Tobias reached up, pulled one of the books from the shelf and said, ‘In this book, Blayke speaks of his belief that humanity had to indulge in all things in order to evolve to a new state of harmony that would be more perfect than the original state of innocence from which he believed our race had sprung.’
‘And what do you think?’
‘I think his belief that humanity could overcome the limitation of its five senses to perceive the infinite is wonderfully imaginative, though, of course, his philosophies were often thought of as degenerate. They involved… enthusiasms that were considered quite scandalous for the times. Blayke believed that those who restrained their desires did so only because they were weak enough to be restrained. He himself had no such compunctions.’
‘I can see why he was labelled a heretic.’
‘Indeed,’ said Tobias, ‘though such a word has more or less fallen out of usage in the Imperium, thanks to the great works of the Emperor. Its etymological roots lie in the ancient languages of the Olympian Hegemony and it simply means a “choice” of beliefs. In the tract,
Contra Haereses
, the scholar Irenaeus describes his beliefs as a devout follower of a long dead god, beliefs that were later to became the orthodoxy of his cult and the cornerstone of a great many religions.’
‘How does that make it a misunderstood word?’ asked Julius.
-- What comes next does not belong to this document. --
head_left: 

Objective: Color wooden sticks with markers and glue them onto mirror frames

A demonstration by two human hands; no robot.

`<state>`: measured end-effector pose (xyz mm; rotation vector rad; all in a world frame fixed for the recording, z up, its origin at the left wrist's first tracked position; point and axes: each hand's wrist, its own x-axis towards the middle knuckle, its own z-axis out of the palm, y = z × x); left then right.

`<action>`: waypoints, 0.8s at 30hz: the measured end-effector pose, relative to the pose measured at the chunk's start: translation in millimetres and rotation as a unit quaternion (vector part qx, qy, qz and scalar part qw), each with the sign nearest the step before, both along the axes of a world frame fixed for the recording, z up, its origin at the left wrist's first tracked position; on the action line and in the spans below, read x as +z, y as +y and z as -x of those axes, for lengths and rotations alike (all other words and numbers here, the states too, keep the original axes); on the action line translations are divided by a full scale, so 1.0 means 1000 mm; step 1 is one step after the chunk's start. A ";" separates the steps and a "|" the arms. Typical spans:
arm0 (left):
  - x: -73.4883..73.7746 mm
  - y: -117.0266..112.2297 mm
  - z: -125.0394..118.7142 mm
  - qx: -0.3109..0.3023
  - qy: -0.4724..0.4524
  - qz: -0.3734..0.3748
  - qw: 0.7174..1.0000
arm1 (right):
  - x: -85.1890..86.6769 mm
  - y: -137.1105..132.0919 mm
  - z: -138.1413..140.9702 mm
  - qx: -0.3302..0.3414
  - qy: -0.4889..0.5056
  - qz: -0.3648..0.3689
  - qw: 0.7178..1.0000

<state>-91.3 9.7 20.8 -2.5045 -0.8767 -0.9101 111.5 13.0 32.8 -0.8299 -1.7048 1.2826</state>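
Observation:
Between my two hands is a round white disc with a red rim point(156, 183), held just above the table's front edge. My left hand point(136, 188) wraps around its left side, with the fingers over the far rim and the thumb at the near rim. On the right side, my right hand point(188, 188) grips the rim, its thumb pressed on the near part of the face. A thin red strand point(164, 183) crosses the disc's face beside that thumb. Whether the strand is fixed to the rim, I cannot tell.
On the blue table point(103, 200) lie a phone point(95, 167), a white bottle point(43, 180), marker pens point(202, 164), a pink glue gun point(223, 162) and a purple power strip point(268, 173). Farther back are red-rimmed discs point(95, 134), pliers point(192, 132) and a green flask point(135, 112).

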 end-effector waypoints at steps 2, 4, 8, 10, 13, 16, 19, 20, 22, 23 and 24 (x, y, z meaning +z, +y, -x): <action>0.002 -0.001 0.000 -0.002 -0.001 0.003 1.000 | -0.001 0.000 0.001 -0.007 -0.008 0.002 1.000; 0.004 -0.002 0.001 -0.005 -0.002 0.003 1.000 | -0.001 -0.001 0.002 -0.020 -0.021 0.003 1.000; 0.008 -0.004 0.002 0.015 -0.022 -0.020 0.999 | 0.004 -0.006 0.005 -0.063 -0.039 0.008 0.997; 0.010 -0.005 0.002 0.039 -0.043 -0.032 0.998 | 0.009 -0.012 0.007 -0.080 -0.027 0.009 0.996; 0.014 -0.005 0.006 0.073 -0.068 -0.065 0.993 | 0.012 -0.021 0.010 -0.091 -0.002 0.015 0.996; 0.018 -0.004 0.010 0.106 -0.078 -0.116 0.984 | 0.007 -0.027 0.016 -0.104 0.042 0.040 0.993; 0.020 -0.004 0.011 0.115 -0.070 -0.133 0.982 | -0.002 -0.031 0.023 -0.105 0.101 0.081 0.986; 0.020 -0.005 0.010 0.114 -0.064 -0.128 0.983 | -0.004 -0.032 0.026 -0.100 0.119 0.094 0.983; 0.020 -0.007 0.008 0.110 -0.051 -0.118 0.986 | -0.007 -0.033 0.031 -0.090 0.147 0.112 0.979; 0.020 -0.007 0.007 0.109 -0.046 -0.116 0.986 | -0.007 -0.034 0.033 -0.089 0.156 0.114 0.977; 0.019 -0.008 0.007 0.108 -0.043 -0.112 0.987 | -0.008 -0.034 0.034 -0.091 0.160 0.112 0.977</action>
‘Come, my dear boy, I thought I had taught you better than that,’ said Tobias. ‘By following the logic of Irenaeus, you must surely perceive that heresy has no purely objective meaning. The category exists only from the point of view of a position within any society that has previously defined itself as orthodox. Anyone who espouses views or actions that do not conform to that point of view can be perceived as heretics by others within those societies who are convinced that their view is orthodox. In other words, heresy is a value judgment, the expression of a view from within an established belief system. For instance, during the Wars of Unification, the Pan-Europan Adventists held the secular belief of the Emperor as a heresy, while the ancestor worshippers of the Yndonesic Bloc considered the rise to power of the despot Kalagann as a great apostasy.
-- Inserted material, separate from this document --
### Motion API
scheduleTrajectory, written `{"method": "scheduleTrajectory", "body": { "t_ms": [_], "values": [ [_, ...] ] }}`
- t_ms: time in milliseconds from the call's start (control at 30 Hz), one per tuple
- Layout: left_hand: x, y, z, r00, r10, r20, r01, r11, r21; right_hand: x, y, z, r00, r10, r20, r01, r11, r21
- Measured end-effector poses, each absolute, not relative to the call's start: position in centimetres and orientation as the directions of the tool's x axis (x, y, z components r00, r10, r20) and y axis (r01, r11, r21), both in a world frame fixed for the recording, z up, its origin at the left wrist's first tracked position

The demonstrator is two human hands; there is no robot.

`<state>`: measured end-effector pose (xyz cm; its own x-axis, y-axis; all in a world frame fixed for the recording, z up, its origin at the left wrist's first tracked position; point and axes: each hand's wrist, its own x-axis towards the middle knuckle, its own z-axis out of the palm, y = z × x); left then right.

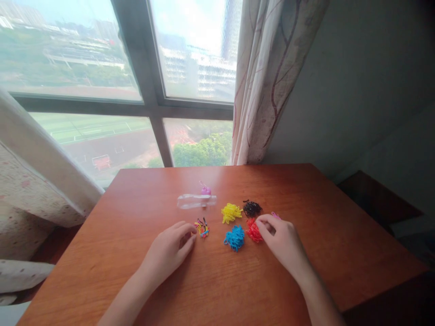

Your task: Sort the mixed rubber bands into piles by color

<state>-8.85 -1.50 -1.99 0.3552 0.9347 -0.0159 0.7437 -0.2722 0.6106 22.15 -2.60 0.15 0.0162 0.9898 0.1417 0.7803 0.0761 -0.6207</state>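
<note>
My left hand (172, 244) rests on the table with curved fingers, a small gap between thumb and index. Its fingertips are beside a small pile of mixed-colour rubber bands (203, 229). Over the red rubber bands (253, 231), my right hand (283, 237) has its thumb and index brought together at the pile's edge; whatever is between the tips is too small to make out. Blue rubber bands (234, 238), yellow rubber bands (231, 213) and black rubber bands (252, 208) lie in separate heaps nearby. Some pink bands (276, 215) show partly behind my right hand.
A clear plastic bag or sleeve (193, 201) lies behind the mixed pile, with a small purple object (205, 190) next to it. The brown wooden table (136, 203) stands against a window (156, 106), with curtains (254, 81) on both sides.
</note>
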Motion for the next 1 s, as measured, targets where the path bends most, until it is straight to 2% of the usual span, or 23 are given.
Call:
{"method": "scheduleTrajectory", "body": {
  "t_ms": [67,167,300,400,667,1000],
  "values": [
    [-8.8,-1.4,-2.2,0.293,0.956,0.017,0.773,-0.247,0.585,18.8,-3.3,0.0,-0.077,0.991,0.106,0.750,0.127,-0.649],
    [-8.5,-1.2,-2.5,0.227,0.972,0.053,0.820,-0.220,0.528,14.4,-4.3,-0.6,-0.167,0.985,0.039,0.766,0.155,-0.624],
    [-7.7,-1.1,-2.5,0.266,0.963,0.039,0.858,-0.255,0.446,10.3,-4.5,-1.2,-0.108,0.989,-0.103,0.927,0.063,-0.369],
    [-7.4,-1.0,-2.2,0.308,0.951,0.004,0.854,-0.278,0.440,8.7,-3.8,-1.3,-0.112,0.980,-0.165,0.959,0.063,-0.277],
    [-7.8,-1.6,-1.4,0.367,0.928,-0.059,0.818,-0.292,0.495,8.2,-3.2,-1.6,-0.160,0.980,-0.119,0.936,0.112,-0.332],
    [-8.6,-1.9,-1.5,0.431,0.901,-0.046,0.752,-0.331,0.569,9.0,-6.1,-2.2,-0.180,0.982,-0.053,0.897,0.142,-0.420]
  ]
}}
‘So you see, Julius, for a heresy to exist there must be an authoritative system of dogma or belief designated as orthodox.’
‘So you’re saying there can never be heresy now, since the Emperor has shown the lie in the belief in false gods and corpse worshipers?’
‘Not at all; dogma and belief are not reliant on the predisposed belief in a godhead or the cloak of religion. They might simply be a regime or set of social values, such as we are bringing to the galaxy even now. To resist or rebel against that could easily be considered heresy, I suppose.’
‘Then why should I wish to read this man’s books? They sound dangerous.’
Tobias waved his hands dismissively. ‘Not at all; as I often told my pupils at the School of Iterators, a truth that is told with bad intent will triumph over all the lies that can be invented, so it behoves us to know all truths and separate the good from the bad. When an iterator speaks the truth, it is not only for the sake of convincing those who do not know it, but also to defend those that do.’
Julius was about to ask more when the vox-bead crackled at his ear and he heard Lycaon’s excited voice.
‘Captain,’ said Lycaon, ‘you need to get back here.’
Julius raised the vox-cuff to his mouth and said, ‘I’m on my way. What’s happened?’
‘We’ve found them,’ said Lycaon, ‘the Diasporex. You need to get back here right now.’
‘I will,’ said Julius, sensing something amiss in Lycaon’s words, even over the distortion of the vox. ‘Is there anything I should know?’
‘Best you come and see for yourself,’ replied Lycaon.
F
ULGRIM ANGRILY PACED
the length of his stateroom to the deafening sound of a dozen phonocasters. Each broadcast a different tune: booming orchestral scores, the thumping music of the low hive cavern tribes and, greater than them all, the music of the Laer temple.
Each tune screamed in discord with the others, the sound filling his senses with wild imaginings and the promise of undreamt of possibilities.
His temper simmered just below the surface at his brother’s actions, but there was nothing to do but wait to catch up with the 52nd Expedition. For Ferrus to have acted alone displayed a lack of respect that infuriated Fulgrim and threw his carefully laid plans for the Diasporex into disarray.
The plan had been perfect and Ferrus was ruining everything.
The thought surfaced swiftly and with such venom behind it that Fulgrim was shocked at its intensity. Yes, his beloved brother had acted impetuously, but he should have suspected that Ferrus would be unable to contain the Medusan rage that lay at his core.
No, you did all you could to contain his rage. His impetuosity will be his undoing.
Fulgrim felt a chill travel the length of his spine as the thought, one surely dragged from the darkest reaches of his being, surfaced in his head. Ferrus Manus was his brother primarch and, while there were those amongst their number that Fulgrim counted as close friends, there was no closer brotherhood than the bond between him and Ferrus.
Ever since the victory on Laeran, Fulgrim’s thoughts had turned inwards to claw the furthest depths of his consciousness, dragging out an acid resentment he had not known existed. Each night as he lay on his silk bed, a voice whispered in his ear and ensnared him with dreams he never recalled and nightmares he could not forget. At first he had thought he was going mad, that some last, deceitful trick of the Laer had begun to unravel his sanity, but he had discounted such a notion as preposterous, for what could lay a perfect being such as a primarch low?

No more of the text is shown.